## TO DO
Omit every picture and return the rest of the data unaltered.

== == ==

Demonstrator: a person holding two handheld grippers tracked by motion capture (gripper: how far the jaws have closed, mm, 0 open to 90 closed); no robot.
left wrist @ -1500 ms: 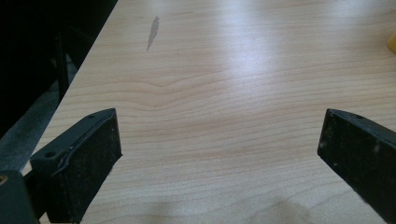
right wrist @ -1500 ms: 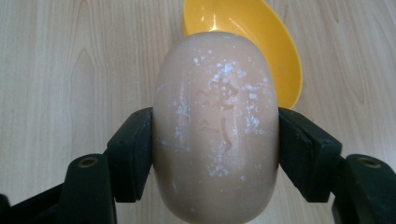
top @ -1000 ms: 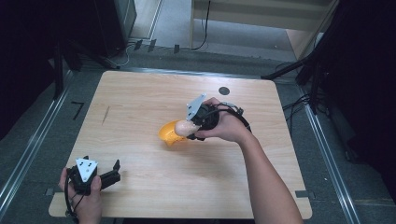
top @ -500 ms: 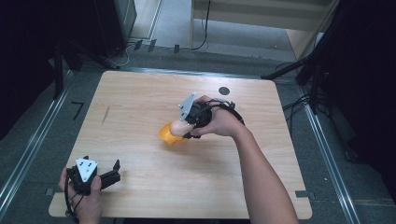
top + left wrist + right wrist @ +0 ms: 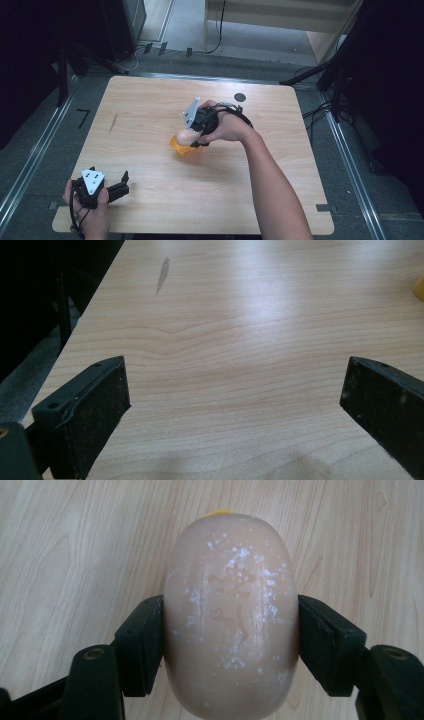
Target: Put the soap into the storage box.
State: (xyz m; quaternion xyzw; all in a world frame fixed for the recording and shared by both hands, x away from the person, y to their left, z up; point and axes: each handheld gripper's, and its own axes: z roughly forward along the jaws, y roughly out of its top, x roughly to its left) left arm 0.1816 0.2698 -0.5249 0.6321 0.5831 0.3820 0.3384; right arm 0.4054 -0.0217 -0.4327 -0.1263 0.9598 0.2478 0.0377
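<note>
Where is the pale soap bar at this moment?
In the high view the soap bar is near the table's middle, clamped in the right claw, directly over a yellow-orange object.

A pale wooden table (image 5: 150,100) is standing on grey floor (image 5: 190,30); cables (image 5: 220,30) are trailing behind it, and light is glaring off the tabletop.
</note>
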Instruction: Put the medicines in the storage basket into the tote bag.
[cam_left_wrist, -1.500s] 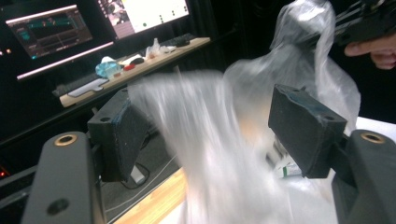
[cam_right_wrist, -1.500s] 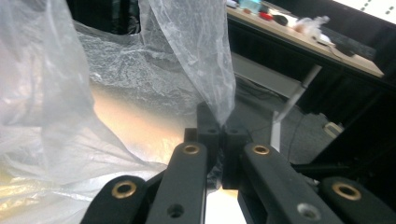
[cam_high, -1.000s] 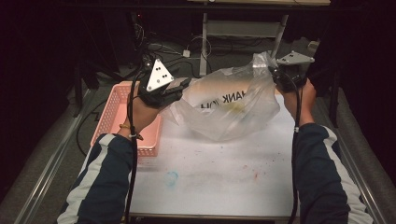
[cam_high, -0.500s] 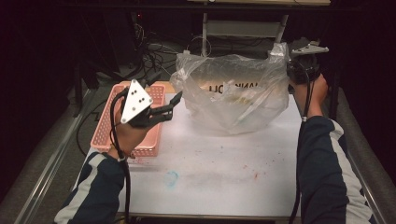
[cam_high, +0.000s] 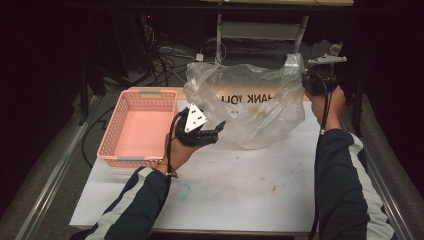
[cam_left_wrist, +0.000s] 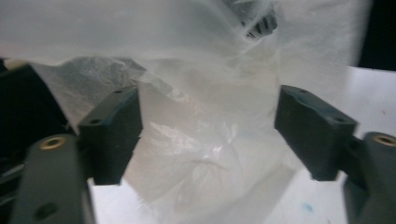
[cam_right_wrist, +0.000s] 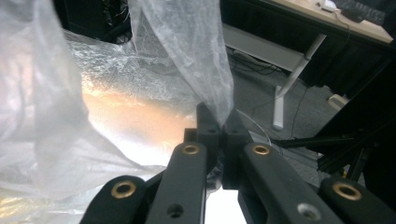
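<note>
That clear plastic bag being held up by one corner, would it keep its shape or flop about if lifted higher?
Probably floppy: the plastic bag sags and creases below the corner pinched by the right tongs. It likely weighs little, since that thin pinched corner holds it up while its bottom rests on the table. The film looks smooth, so it might slip from the open left tongs.
</note>
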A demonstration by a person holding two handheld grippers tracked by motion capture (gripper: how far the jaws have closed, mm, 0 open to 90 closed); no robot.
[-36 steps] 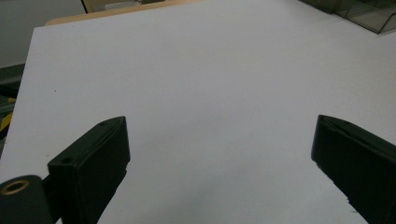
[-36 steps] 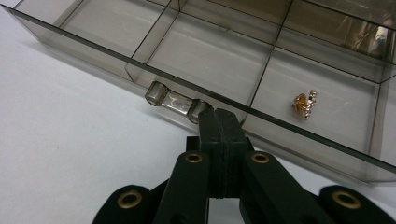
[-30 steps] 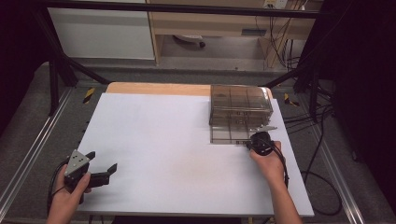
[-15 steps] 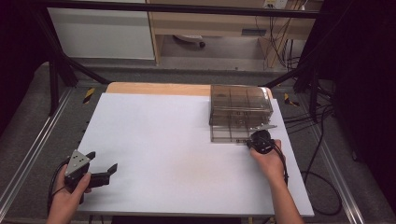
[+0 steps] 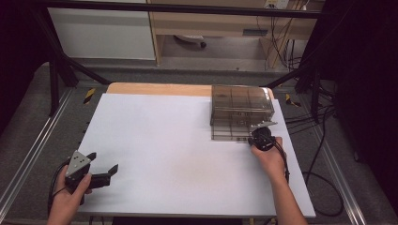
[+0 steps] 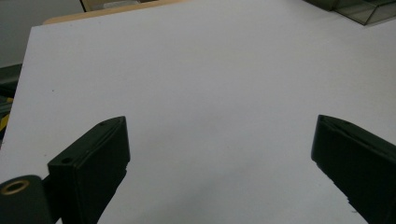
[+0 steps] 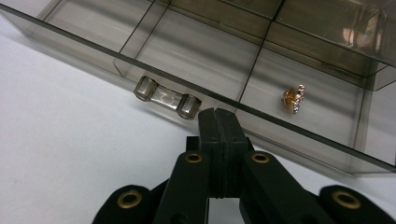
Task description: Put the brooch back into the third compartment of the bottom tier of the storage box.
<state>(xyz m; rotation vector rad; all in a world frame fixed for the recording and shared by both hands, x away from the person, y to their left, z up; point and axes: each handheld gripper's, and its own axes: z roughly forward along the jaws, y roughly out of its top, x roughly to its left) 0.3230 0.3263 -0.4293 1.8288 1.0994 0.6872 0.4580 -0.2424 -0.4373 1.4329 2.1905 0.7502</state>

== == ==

## TASK ANSWER
Demonstrator: a person holding two handheld grippers tracked by motion capture (gripper: how far the jaws have closed, mm, 0 open to 90 closed); no robot.
left wrist @ -1500 ms: 
right wrist @ -1500 ms: 
top @ -1000 ms: 
top @ -500 ms: 
top + left wrist + right wrist @ +0 ms: 
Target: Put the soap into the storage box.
State: (xyz m; quaternion xyzw; all in a world frame fixed for the recording and shared by both hands, x away from the person, y to their left, z up; point and axes: each handheld gripper's, and its own axes: z roughly forward along the jaws, y roughly out of its top, x roughly to its left) left arm 0.1816 0.2698 -0.5249 0.6321 0.5831 0.3820 0.3384; right arm 0.4054 -0.0217 -0.4327 -0.1263 0.9598 0.2478 0.0377
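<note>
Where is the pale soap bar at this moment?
In the high view the soap bar is near the table's middle, clamped in the right claw, directly over a yellow-orange object.

A pale wooden table (image 5: 150,100) is standing on grey floor (image 5: 190,30); cables (image 5: 220,30) are trailing behind it, and light is glaring off the tabletop.
</note>
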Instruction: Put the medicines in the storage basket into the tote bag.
[cam_left_wrist, -1.500s] 
[cam_right_wrist, -1.500s] 
[cam_high, -1.000s] 
[cam_high, -0.500s] 
[cam_high, +0.000s] 
[cam_left_wrist, +0.000s] 
[cam_right_wrist, +0.000s] 
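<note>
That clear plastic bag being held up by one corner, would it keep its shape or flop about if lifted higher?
Probably floppy: the plastic bag sags and creases below the corner pinched by the right tongs. It likely weighs little, since that thin pinched corner holds it up while its bottom rests on the table. The film looks smooth, so it might slip from the open left tongs.
</note>
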A demonstration by a person holding two handheld grippers tracked by motion capture (gripper: how far the jaws have closed, mm, 0 open to 90 closed); no robot.
[-36 steps] 
[-36 steps] 
[-30 steps] 
[-15 steps] 
[+0 steps] 
[+0 steps] 
[+0 steps] 
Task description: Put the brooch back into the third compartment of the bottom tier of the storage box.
<state>(xyz m; rotation vector rad; all in a world frame fixed for the recording and shared by both hands, x away from the person, y to their left, z up; point and axes: each handheld gripper's, and its own axes: z roughly forward along the jaws, y roughly out of its top, x roughly to its left) 0.3230 0.3263 -0.4293 1.8288 1.0994 0.6872 0.4580 -0.2424 -0.4373 1.4329 2.1905 0.7502</state>

What appears above is the full answer.